[Exercise goal]
Nothing but a verbatim copy of the data, minus the images, should be returned.

★ ★ ★ ★ ★ ★ ★

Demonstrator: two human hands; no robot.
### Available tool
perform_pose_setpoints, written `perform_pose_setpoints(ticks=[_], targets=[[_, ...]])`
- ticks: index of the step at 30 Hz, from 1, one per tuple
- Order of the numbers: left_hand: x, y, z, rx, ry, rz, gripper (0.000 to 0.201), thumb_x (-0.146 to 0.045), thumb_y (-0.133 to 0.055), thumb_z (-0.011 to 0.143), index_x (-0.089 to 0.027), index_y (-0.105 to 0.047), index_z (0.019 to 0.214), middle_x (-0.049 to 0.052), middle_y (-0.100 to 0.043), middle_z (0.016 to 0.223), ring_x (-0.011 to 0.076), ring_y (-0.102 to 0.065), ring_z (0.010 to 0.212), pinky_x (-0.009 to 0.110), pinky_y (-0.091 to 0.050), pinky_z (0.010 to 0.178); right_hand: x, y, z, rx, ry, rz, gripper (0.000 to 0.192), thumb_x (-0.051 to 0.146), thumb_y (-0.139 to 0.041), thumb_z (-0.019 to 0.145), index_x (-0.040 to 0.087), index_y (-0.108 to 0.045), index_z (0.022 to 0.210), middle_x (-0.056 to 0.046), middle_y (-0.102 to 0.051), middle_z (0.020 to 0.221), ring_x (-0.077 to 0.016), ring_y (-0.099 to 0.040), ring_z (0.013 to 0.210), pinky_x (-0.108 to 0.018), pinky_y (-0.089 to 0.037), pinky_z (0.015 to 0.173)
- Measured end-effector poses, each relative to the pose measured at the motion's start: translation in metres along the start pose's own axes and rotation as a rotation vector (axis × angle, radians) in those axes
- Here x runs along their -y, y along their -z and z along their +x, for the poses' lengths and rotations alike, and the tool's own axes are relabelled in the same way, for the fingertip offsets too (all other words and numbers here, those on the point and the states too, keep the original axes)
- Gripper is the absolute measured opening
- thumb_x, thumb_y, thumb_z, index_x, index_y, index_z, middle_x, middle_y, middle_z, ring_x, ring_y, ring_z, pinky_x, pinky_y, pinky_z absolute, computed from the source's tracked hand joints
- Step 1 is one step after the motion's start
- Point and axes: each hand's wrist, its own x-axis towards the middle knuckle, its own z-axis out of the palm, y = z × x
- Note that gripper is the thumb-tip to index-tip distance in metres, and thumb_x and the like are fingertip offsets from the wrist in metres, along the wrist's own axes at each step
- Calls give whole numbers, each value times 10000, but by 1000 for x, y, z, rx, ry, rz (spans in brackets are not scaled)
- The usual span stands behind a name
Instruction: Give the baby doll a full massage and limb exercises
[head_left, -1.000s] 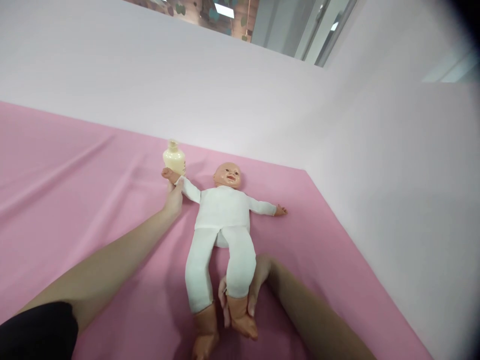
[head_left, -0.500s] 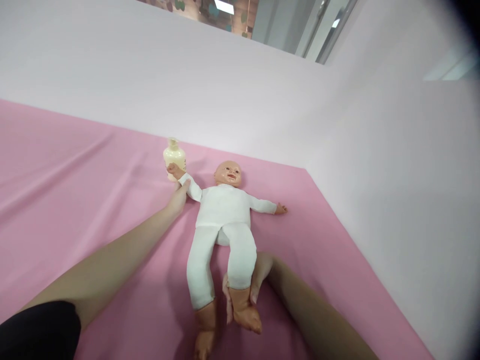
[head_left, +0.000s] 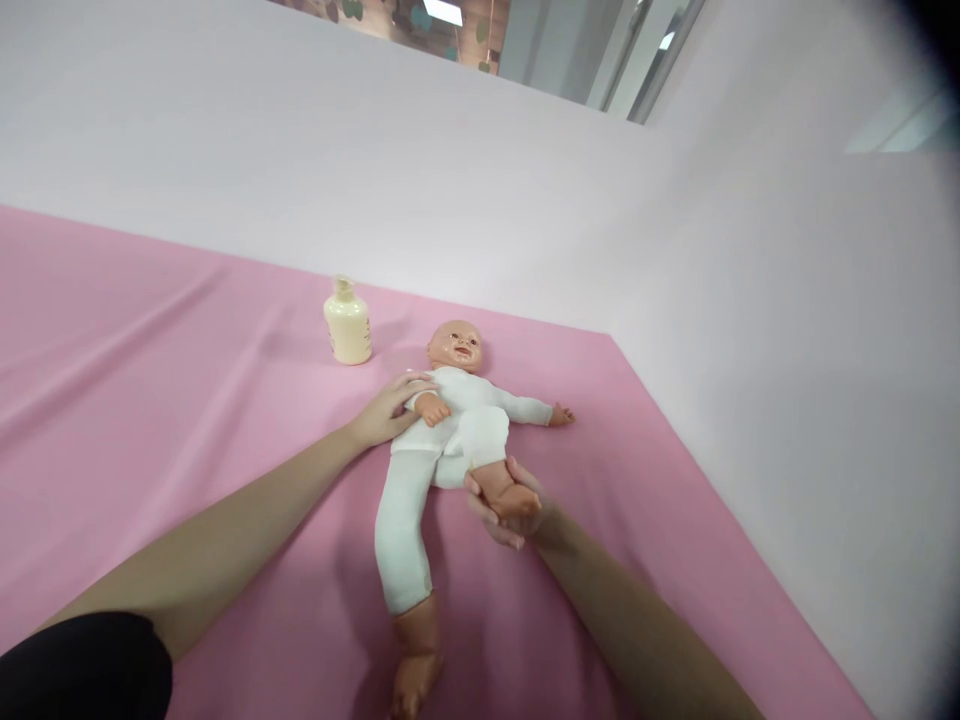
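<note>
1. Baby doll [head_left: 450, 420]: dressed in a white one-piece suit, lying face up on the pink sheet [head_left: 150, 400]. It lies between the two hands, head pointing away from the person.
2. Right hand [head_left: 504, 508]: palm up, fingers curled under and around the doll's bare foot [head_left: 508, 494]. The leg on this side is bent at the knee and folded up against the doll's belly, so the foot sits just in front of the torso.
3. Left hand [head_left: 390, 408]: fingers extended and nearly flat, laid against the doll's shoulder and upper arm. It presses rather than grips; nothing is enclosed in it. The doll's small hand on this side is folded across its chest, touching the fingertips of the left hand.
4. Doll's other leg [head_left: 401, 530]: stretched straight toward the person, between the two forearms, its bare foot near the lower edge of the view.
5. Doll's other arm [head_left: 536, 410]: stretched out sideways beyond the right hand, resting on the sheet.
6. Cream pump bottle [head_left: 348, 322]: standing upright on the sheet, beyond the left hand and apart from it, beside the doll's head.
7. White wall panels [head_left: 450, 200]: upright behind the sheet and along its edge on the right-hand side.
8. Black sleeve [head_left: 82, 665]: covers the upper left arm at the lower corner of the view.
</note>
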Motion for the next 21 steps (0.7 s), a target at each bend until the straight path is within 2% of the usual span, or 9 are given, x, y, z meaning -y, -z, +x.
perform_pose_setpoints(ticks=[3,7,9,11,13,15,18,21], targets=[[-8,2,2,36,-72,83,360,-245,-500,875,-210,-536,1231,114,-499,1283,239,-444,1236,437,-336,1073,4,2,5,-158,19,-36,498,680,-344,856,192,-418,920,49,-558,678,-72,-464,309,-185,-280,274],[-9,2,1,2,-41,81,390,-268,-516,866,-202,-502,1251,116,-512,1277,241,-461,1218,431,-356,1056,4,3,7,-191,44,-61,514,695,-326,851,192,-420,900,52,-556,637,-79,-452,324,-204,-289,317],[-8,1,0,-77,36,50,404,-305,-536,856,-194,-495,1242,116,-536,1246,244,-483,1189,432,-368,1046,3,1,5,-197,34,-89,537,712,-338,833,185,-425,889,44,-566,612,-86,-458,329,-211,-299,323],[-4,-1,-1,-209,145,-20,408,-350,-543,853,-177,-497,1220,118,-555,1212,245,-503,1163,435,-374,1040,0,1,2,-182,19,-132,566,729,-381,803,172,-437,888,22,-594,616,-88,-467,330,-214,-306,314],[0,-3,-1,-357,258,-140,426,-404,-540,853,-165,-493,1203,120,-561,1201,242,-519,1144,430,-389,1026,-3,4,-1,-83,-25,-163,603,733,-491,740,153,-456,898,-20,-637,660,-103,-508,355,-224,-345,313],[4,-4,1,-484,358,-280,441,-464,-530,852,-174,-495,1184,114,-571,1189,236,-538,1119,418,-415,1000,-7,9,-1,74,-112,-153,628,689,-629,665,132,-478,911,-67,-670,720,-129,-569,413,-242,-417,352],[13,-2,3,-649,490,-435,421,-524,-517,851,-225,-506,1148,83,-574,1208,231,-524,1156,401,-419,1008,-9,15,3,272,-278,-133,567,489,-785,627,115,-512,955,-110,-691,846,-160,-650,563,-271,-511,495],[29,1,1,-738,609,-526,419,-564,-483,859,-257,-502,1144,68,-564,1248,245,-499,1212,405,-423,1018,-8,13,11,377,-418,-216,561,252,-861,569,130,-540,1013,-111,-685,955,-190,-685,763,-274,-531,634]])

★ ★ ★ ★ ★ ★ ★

[Exercise response]
Demonstrator: two human hands; no robot.
### Available tool
perform_pose_setpoints, written `perform_pose_setpoints(ticks=[_], targets=[[_, ...]])`
- ticks: index of the step at 30 Hz, from 1, one per tuple
- Order of the numbers: left_hand: x, y, z, rx, ry, rz, gripper (0.000 to 0.201), thumb_x (-0.146 to 0.045), thumb_y (-0.133 to 0.055), thumb_z (-0.011 to 0.143), index_x (-0.089 to 0.027), index_y (-0.105 to 0.047), index_z (0.019 to 0.214), middle_x (-0.049 to 0.052), middle_y (-0.100 to 0.043), middle_z (0.016 to 0.223), ring_x (-0.011 to 0.076), ring_y (-0.102 to 0.065), ring_z (0.010 to 0.212), pinky_x (-0.009 to 0.110), pinky_y (-0.091 to 0.050), pinky_z (0.010 to 0.178); right_hand: x, y, z, rx, ry, rz, gripper (0.000 to 0.192), thumb_x (-0.051 to 0.146), thumb_y (-0.139 to 0.041), thumb_z (-0.019 to 0.145), index_x (-0.040 to 0.087), index_y (-0.108 to 0.045), index_z (0.022 to 0.210), middle_x (-0.056 to 0.046), middle_y (-0.102 to 0.051), middle_z (0.020 to 0.221), ring_x (-0.077 to 0.016), ring_y (-0.099 to 0.040), ring_z (0.013 to 0.210), pinky_x (-0.108 to 0.018), pinky_y (-0.089 to 0.037), pinky_z (0.015 to 0.173)
- Measured end-effector poses, each relative to the pose measured at the motion's start: translation in metres along the start pose's own axes and rotation as a rotation vector (axis × angle, radians) in those axes
- Here x runs along their -y, y along their -z and z along their +x, for the poses' lengths and rotations alike, and the tool's own axes are relabelled in the same way, for the fingertip offsets too (all other words and numbers here, those on the point and the states too, keep the original axes)
- Gripper is the absolute measured opening
- thumb_x, thumb_y, thumb_z, index_x, index_y, index_z, middle_x, middle_y, middle_z, ring_x, ring_y, ring_z, pinky_x, pinky_y, pinky_z absolute, computed from the source's tracked hand joints
- Step 1 is one step after the motion's start
- Point and axes: each hand's wrist, its own x-axis towards the middle knuckle, its own z-axis out of the palm, y = z × x
- Note that gripper is the thumb-tip to index-tip distance in metres, and thumb_x and the like are fingertip offsets from the wrist in metres, along the wrist's own axes at each step
- Calls give whole numbers, each value times 10000, but by 1000 for x, y, z, rx, ry, rz (spans in brackets are not scaled)
- The usual span stands behind a name
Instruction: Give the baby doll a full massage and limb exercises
[head_left, -1.000s] 
[head_left, -0.500s] 
[head_left, +0.000s] 
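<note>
1. Baby doll [head_left: 450, 420]: dressed in a white one-piece suit, lying face up on the pink sheet [head_left: 150, 400]. It lies between the two hands, head pointing away from the person.
2. Right hand [head_left: 504, 508]: palm up, fingers curled under and around the doll's bare foot [head_left: 508, 494]. The leg on this side is bent at the knee and folded up against the doll's belly, so the foot sits just in front of the torso.
3. Left hand [head_left: 390, 408]: fingers extended and nearly flat, laid against the doll's shoulder and upper arm. It presses rather than grips; nothing is enclosed in it. The doll's small hand on this side is folded across its chest, touching the fingertips of the left hand.
4. Doll's other leg [head_left: 401, 530]: stretched straight toward the person, between the two forearms, its bare foot near the lower edge of the view.
5. Doll's other arm [head_left: 536, 410]: stretched out sideways beyond the right hand, resting on the sheet.
6. Cream pump bottle [head_left: 348, 322]: standing upright on the sheet, beyond the left hand and apart from it, beside the doll's head.
7. White wall panels [head_left: 450, 200]: upright behind the sheet and along its edge on the right-hand side.
8. Black sleeve [head_left: 82, 665]: covers the upper left arm at the lower corner of the view.
</note>
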Motion for the next 21 steps (0.7 s), a target at each bend until the straight path is within 2% of the usual span, or 9 are given, x, y, z meaning -y, -z, +x.
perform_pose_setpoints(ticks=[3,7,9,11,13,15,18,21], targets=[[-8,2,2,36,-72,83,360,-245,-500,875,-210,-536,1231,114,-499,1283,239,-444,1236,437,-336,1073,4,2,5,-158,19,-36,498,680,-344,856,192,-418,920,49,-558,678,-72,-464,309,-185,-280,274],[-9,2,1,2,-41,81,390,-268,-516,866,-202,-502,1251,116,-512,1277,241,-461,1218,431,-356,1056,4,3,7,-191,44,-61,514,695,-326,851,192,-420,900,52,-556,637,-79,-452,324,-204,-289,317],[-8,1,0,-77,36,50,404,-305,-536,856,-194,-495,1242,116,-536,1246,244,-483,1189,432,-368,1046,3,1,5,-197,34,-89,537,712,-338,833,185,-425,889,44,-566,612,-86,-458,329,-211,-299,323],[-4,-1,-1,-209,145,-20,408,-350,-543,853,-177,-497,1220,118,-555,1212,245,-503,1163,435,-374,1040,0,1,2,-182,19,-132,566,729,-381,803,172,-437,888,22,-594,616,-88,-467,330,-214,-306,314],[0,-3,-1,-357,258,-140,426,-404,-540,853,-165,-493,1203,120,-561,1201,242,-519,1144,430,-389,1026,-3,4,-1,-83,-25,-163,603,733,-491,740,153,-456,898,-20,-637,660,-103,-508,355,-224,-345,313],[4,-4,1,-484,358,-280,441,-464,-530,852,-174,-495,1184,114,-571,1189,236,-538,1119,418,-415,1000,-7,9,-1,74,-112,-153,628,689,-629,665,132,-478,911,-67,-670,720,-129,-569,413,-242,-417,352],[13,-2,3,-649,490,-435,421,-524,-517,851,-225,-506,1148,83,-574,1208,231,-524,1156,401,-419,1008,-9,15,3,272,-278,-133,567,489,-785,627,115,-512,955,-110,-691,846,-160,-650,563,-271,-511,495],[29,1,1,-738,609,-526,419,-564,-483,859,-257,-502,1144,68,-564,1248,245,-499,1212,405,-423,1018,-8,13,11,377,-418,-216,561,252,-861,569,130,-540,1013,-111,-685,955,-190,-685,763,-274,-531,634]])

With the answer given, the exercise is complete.